Brush Back

I called Conrad Rawlings on his personal cell. “We don’t know what happened to her, whether she left on her own, or if Nabiyev or Bagby had someone here waiting for a chance to get her on her own.”

 

 

Conrad took the few details I had, promised to call Bobby to see what resources the department could put into a search. “Don’t beat yourself up, Ms. W.,” he added. “Slows down the investigation. You got a current photo you can text?”

 

“YouTube. Tonight’s ‘Shoot the Puck.’”

 

The next hour was a blur of frantic, useless activity. The security crew did a crowd scan with their fan cams, trying to match Bernie’s face to anyone in the stands. I joined two women staffers to search the women’s toilets. I felt dull, empty, while my body moved to staircases, ramps, hidden elevators, dark spaces under the rafters, all against the backdrop of the organ, the screams from fans, the blare of foghorns. My injured eye and nose were aching.
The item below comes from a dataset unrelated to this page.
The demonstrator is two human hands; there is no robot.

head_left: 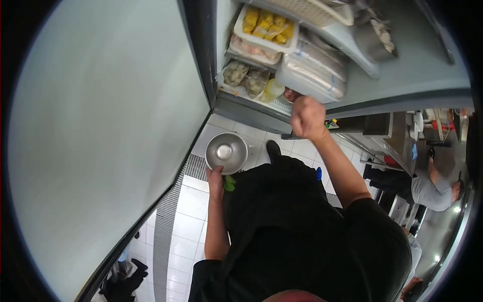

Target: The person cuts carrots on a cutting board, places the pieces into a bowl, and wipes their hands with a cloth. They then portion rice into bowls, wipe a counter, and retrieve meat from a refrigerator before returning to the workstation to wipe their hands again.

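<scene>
My left hand grips the rim of a round metal bowl, thumb over the edge. Nothing shows inside the bowl, which hangs above the floor tiles. Green leaves show right beside that hand, against the dark apron. Raised at the front edge of the open fridge, my right hand has its fingers curled closed; what they hold, if anything, is hidden. Just past it are a dark red item, partly covered by the hand, and a bottle of pale yellow liquid.
The fridge door stands wide on the left. Shelves carry a white tub of yellow packets, bagged food and a stack of clear-wrapped containers. A metal pot sits upper right. One co-worker is at right, another person lower left.
</scene>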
The pain forced me to know this was happening now, in the body, not some dream from which I might mercifully awaken.

 

The woman from security I was working with got a call on her radio: they’d found a gate attendant who was pretty sure he’d seen Bernie leave. We all rushed down to the security office, where the Stadium’s staff had been augmented by members of the Chicago police, including Conrad, who nodded a greeting when he spotted me.

 

The attendant was flustered, not used to this kind of spotlight. Conrad took the questioning away from the security chief.

 

“You’re not in any trouble, son, but the girl may be in danger, so we need you to think calmly. How sure are you?”

 

He was pretty sure, yeah, well, during the game not much happened at the gates, you reminded people that once they left, they couldn’t come back in, and other than that, he and his buddies, they kind of hung out.

 

“Right,” Conrad said as the security chief started to demand what “hanging out” meant. “What time would you say you saw the girl leave?”

 

The attendant couldn’t pinpoint it, more than to say around the start of the second period. “Because by the third, with the Hawks on cruise control, you start to get a lot of people leaving, trying to beat the traffic.”

 

“She seem to be leaving under her own steam, son, or was someone forcing her?” Conrad asked.

 

The attendant hesitated. “She left alone, for sure, but maybe a minute or two later two guys left, too. I started telling them the policy, you know, no reentry, and they told me to shut the f— up.”

 

Conrad and the security chief tried a dozen different ways to get the attendant to describe the two men. The attendant became more and more flustered: he saw so many people every night, it was a miracle he even remembered this pair. Conrad finally let it go, his shoulders sagging.

 

 

 

 

 

OLYMPIC TRYOUTS

 

 

One in the morning, sitting in the cold walkway at the United Center. Conrad and the cops had taken off, Pierre had called Tintrey, one of the biggest of the private security firms, and was out in a car with them, driving the streets around the Stadium.

 

The security staff were getting ready to shut down the building for the night. The security chief was sympathetic: everyone felt devastated by Bernie’s disappearance, but she wasn’t in the building; I needed to leave.

 

I got up, my legs so stiff I lost my balance. I clutched the handrail along the wall, my bleary eyes not registering what I was looking at, the shuttered food stands, the garbage that the cleaning crew was shoveling into bags, the aisle numbers going dark as the interior lights were shut off. I was standing near 201, which was blinking at me, the bulb inside getting ready to die.

 

“Know how you feel,” I muttered.

 

I had a feverish urge to join the cops and Tintrey Security in driving the city’s streets, the way one does in hunting a missing wallet: it could be here, have you looked there?—even if the police organized a search by quartering the vicinity and fanning out from there they couldn’t cover the buildings, the bridges and tunnels. You need some kind of hint or clue and I had nothing to contribute.

 

My day had started with Mr. Villard’s shooting. My encounter with the Evanston police seemed part of the dim past, as if it had happened to someone else many decades earlier. I was so worn that I would be more of a hindrance than a creative help in a search. I drove home. Maybe I’d sleep, maybe I’d wake up with an idea.

 

“Don’t beat yourself up.” I repeated Conrad’s advice as I climbed the back stairs to my place. “Plenty of time for that later. Anyway, Pierre is doing it for you.”